Sen. Leatherman Receives MUSC Healthy Communities Award

 

Contact: Heather Woolwine
843-792-7669
woolwinh@musc.edu


May 24, 2016

CHARLESTON, SC – The Medical University of South Carolina (MUSC) issued its 2016 MUSC Healthy Communities Award to Senator Hugh K. Leatherman Sr. on May 23. Leatherman received the award for his consistent advocacy of higher education and health care collaboration for the betterment of South Carolina.

The MUSC Healthy Communities Award is presented to an individual, group or organization who works to target specific community health issues, demonstrate leadership, and/or collaborate in ways with MUSC that bring about innovative access to the state’s only comprehensive academic medical center.

“Senator Leatherman demonstrates everything that this award represents,” said David J. Cole, M.D., FACS, MUSC president. “In order for MUSC to lead health innovation for the lives we touch, we know that external advocates are critical to expanding our reach and impact for quality health care. We are grateful for the unwavering role that Senator Leatherman has served as it relates to changing what’s possible for the health of our communities.”

Senator Leatherman led the charge in 2010 to pass a state allocation for the MUSC Hollings Cancer Center, allowing for advanced tobacco-related cancer research. And together with Senator Thomas Alexander, he spearheaded the effort in the senate to establish a statewide telemedicine network to provide specialty care to communities throughout South Carolina, particularly focusing on improving delivery of health care for those suffering from strokes.

The senator has also demonstrated leadership on behalf of the state’s citizens by supporting a state allocation of $25 million for the new MUSC Shawn Jenkins Children’s Hospital, which will serve children and families statewide.

This is the second year that MUSC has issued the MUSC Healthy Communities Award, with last year’s award presented to North Charleston Mayor Keith Summey. Summey received the award for his role in working with the North Charleston City Council, Children’s Hospital Advisory Board and MUSC Health leadership to facilitate the donation of a $4 million land parcel that will improve his community’s access to comprehensive, academic medical care in their own backyard.

 

About MUSC

Founded in 1824 in Charleston, MUSC is the oldest medical school in the South, as well as the state’s only integrated, academic health sciences center with a unique charge to serve the state through education, research and patient care. Each year, MUSC educates and trains more than 3,000 students and more than 850 residents in six colleges: Dental Medicine, Graduate Studies, Health Professions, Medicine, Nursing and Pharmacy. The state’s leader in obtaining biomedical research funds, in fiscal year 2019, MUSC set a new high, bringing in more than $284 million.

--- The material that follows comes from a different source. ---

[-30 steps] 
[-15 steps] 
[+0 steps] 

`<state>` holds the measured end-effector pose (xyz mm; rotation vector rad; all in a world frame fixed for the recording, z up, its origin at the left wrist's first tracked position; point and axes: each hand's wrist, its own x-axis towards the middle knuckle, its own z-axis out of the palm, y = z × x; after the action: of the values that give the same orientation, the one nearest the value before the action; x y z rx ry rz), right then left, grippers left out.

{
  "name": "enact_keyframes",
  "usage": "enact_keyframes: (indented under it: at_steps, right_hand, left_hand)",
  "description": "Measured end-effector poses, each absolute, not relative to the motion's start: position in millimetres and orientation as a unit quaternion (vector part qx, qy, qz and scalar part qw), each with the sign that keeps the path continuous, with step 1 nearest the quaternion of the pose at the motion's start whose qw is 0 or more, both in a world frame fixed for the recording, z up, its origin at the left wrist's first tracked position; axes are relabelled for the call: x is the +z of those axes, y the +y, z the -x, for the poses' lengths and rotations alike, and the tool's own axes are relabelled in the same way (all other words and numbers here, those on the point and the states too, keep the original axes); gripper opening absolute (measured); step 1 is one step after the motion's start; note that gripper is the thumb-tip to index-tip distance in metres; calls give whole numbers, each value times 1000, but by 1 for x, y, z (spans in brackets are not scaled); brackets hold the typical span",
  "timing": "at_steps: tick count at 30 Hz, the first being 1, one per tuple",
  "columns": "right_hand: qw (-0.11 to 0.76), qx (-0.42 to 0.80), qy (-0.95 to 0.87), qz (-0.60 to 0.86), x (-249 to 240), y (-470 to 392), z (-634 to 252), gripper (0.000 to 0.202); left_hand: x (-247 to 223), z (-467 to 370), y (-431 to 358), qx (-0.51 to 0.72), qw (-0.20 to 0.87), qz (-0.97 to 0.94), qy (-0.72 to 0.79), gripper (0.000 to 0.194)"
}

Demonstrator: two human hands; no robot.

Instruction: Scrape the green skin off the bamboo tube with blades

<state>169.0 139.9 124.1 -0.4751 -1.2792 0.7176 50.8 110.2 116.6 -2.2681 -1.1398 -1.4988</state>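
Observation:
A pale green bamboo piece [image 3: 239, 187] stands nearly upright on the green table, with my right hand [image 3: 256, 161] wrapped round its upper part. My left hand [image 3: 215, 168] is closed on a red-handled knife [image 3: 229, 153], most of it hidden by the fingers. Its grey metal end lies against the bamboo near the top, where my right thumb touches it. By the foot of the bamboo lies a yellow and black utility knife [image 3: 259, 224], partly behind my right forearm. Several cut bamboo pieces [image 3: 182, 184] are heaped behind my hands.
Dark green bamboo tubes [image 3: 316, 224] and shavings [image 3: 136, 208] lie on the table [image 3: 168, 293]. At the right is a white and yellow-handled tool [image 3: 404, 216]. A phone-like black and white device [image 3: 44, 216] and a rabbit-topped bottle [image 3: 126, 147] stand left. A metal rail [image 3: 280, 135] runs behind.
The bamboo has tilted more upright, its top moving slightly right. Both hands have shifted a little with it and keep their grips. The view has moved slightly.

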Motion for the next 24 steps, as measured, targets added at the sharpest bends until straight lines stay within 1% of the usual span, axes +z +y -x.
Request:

Find out more about our academic programs.

As the health care system of the Medical University of South Carolina, MUSC Health is dedicated to delivering the highest quality and safest patient care while educating and training generations of outstanding health care providers and leaders to serve the people of South Carolina and beyond. Patient care is provided at 14 hospitals with approximately 2,500 beds and five additional hospital locations in development, more than 350 telehealth sites and connectivity to patients’ homes, and nearly 750 care locations situated in all regions of South Carolina. In 2021, for the seventh consecutive year, U.S. News & World Report named MUSC Health the No. 1 hospital in South Carolina. Learn more about clinical patient services.

MUSC and its affiliates have collective annual budgets of $4.4 billion. The nearly 25,000 MUSC team members include world-class faculty, physicians, specialty providers and scientists who deliver groundbreaking education, research, technology and patient care.